= Work task =
Write out exactly the lines from the first line of the records below through the line that contains "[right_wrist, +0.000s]", and stop there.

= Raw data =
• • •
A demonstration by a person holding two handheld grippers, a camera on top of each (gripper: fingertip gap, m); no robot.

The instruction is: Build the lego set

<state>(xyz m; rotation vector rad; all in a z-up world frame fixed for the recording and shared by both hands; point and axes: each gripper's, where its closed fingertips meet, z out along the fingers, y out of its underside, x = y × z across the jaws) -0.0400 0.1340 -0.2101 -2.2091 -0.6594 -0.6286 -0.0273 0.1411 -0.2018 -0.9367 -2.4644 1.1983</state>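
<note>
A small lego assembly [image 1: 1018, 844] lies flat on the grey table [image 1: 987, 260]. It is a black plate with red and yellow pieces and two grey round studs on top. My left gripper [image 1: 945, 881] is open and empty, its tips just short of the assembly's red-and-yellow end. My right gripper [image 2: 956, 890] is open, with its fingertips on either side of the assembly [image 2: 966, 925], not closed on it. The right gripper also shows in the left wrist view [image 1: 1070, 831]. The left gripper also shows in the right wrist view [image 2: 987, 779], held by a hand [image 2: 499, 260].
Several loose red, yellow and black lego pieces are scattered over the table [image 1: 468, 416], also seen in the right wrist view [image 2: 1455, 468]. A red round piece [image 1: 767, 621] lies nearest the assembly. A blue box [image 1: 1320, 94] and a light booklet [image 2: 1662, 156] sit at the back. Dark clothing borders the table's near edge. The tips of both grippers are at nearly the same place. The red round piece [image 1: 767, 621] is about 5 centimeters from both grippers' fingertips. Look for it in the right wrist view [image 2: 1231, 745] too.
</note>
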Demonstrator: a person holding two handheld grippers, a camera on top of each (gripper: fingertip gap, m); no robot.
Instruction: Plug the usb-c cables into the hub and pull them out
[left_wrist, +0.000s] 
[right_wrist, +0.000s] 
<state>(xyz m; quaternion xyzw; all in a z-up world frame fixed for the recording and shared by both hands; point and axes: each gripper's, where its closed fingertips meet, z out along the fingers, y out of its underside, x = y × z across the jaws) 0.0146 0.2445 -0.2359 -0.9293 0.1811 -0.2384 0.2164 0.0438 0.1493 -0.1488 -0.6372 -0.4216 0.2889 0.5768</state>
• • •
= Task result =
A demonstration by a person holding two handheld grippers, a camera on top of each (gripper: fingertip gap, m); no robot.

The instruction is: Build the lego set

<state>(xyz m; rotation vector rad; all in a z-up world frame fixed for the recording and shared by both hands; point and axes: each gripper's, where its closed fingertips meet, z out along the fingers, y out of its underside, x = y × z across the jaws) -0.0400 0.1340 -0.2101 -2.2091 -0.6594 -0.6286 -0.0273 0.1411 -0.2018 -0.9367 -2.4644 1.1983</state>
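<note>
A small lego assembly [image 1: 1018, 844] lies flat on the grey table [image 1: 987, 260]. It is a black plate with red and yellow pieces and two grey round studs on top. My left gripper [image 1: 945, 881] is open and empty, its tips just short of the assembly's red-and-yellow end. My right gripper [image 2: 956, 890] is open, with its fingertips on either side of the assembly [image 2: 966, 925], not closed on it. The right gripper also shows in the left wrist view [image 1: 1070, 831]. The left gripper also shows in the right wrist view [image 2: 987, 779], held by a hand [image 2: 499, 260].
Several loose red, yellow and black lego pieces are scattered over the table [image 1: 468, 416], also seen in the right wrist view [image 2: 1455, 468]. A red round piece [image 1: 767, 621] lies nearest the assembly. A blue box [image 1: 1320, 94] and a light booklet [image 2: 1662, 156] sit at the back. Dark clothing borders the table's near edge. The tips of both grippers are at nearly the same place. The red round piece [image 1: 767, 621] is about 5 centimeters from both grippers' fingertips. Look for it in the right wrist view [image 2: 1231, 745] too.
</note>
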Demonstrator: a person holding two handheld grippers, a camera on top of each (gripper: fingertip gap, m); no robot.
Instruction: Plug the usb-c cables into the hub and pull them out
[left_wrist, +0.000s] 
[right_wrist, +0.000s] 

Nothing else remains to be done in this exercise.